Why is this interesting? Given a group $G$, we have its classifying space $BG$, which in turn has a topological monoid $h\mathrm{Aut}(BG)$ of self-homotopy equivalences. It is straightforward to show that

  • $\pi_0(h\mathrm{Aut}(BG)) = \mathrm{Out}(G)$,
  • $\pi_1(h\mathrm{Aut}(BG))= Z(G)$, and
  • $\pi_n(h\mathrm{Aut}(BG)) =0$ for $n\geq 2$.

Thus, I am asking: for which $A$ is $BA$ equivalent to the space of self-homotopy equivalences of some $BG$?

Here are the examples I think I know:

  1. $A=1$, from $G=1$. (Or more generally, from any "complete" group.)
  2. $A=Z/2$, from $G=Z/2$.

[I had more, but they weren't correct, as pointed out by Ben Wieland in comments.]

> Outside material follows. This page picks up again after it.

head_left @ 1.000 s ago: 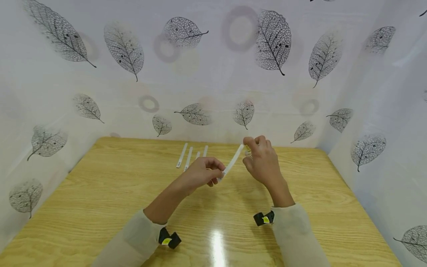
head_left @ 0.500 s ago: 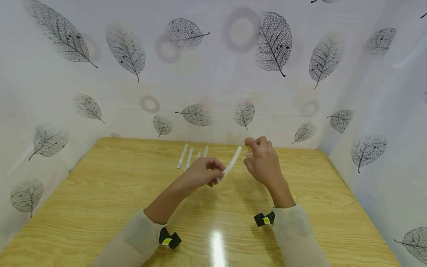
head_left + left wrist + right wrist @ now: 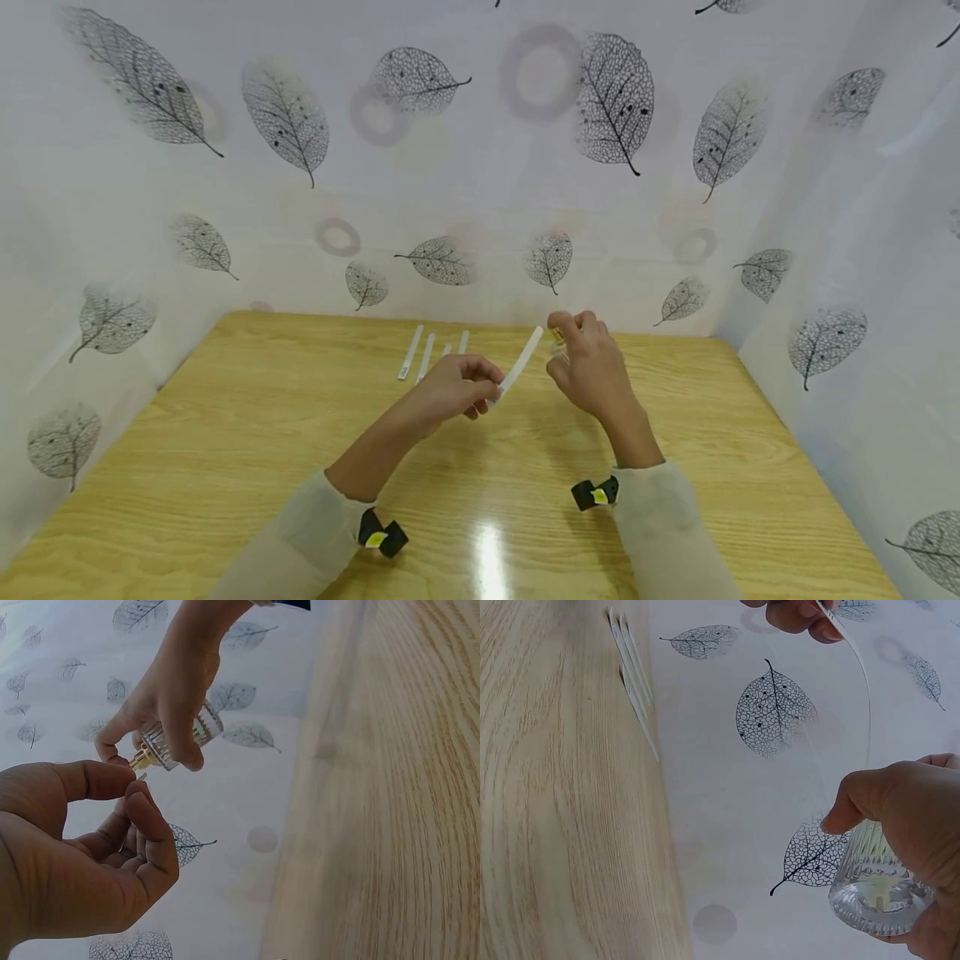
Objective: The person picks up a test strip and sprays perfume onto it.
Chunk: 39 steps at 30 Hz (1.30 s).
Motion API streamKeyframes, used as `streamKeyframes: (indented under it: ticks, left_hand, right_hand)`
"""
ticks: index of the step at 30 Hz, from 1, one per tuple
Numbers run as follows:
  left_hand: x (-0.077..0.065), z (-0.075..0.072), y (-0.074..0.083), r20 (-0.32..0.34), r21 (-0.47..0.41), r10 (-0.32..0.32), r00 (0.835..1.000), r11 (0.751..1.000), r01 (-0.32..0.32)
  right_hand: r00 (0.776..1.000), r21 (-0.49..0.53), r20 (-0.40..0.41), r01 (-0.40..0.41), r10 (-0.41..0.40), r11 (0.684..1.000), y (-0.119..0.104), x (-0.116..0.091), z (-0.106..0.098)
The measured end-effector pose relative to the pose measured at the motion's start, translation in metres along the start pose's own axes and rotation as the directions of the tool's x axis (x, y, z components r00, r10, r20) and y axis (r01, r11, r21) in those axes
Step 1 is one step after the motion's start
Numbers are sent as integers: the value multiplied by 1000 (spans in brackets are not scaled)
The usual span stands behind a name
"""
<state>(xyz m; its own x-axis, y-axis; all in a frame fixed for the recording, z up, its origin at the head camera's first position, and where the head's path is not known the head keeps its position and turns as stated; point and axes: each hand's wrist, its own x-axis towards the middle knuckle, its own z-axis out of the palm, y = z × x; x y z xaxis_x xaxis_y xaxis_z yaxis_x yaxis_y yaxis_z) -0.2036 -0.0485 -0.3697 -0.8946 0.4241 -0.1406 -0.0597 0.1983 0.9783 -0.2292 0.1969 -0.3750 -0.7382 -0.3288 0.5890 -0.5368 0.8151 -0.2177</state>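
Note:
My left hand pinches the lower end of a thin white paper test strip between thumb and fingers, above the table. The strip curves upward, its free end near my right hand. That hand grips a ribbed clear glass perfume bottle, fingers round its body. In the left wrist view the bottle's gold spray nozzle points toward the strip, with a fingertip on its top. Most of the bottle is hidden behind the right hand in the head view.
Several more white strips lie side by side at the back of the wooden table, partly behind the left hand. A leaf-patterned sheet rises along the table's back and sides. Each sleeve carries a small black wrist camera.
The free tip of the paper strip has shifted slightly left, away from the bottle. Both hands keep their holds and nearly the same places.

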Motion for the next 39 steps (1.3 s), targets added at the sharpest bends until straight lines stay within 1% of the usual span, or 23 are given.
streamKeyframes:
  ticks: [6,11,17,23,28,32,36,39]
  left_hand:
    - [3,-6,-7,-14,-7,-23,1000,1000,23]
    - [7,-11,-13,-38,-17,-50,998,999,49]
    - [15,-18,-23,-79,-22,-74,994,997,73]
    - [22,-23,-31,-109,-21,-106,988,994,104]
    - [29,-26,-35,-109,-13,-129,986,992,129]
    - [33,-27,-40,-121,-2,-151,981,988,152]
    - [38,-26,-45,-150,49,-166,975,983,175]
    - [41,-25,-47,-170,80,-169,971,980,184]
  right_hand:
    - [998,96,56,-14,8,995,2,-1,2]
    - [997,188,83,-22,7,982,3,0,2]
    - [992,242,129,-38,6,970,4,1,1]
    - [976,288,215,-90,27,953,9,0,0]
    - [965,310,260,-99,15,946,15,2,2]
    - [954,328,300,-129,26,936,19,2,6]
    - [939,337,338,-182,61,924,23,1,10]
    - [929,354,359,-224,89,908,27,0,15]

I think you could construct more by the following procedure: every such $G$ is a central extension of some $K=G/A$ with $Z(K)=1$. So given $A$, we can (I think) produce such a $G$ if we can find: a group $K$ with $Z(K)=1$ and $H^1(K,A)=0$, and an element $\kappa\in H^2(K,A)$ which is not fixed by any non-identity element of $\mathrm{Out}(K)\times \mathrm{Aut}(A)$. (Is that right?)

Note that I'm notrequiring $G$ to be finite, or even finitely presented, and there are apparently many $G$ with trivial $\mathrm{Out}(G)$. I have no idea what centers you can get this way. (I don't know much group theory.)

(This question is a variant of Group with finite outer automorphism group and large center .)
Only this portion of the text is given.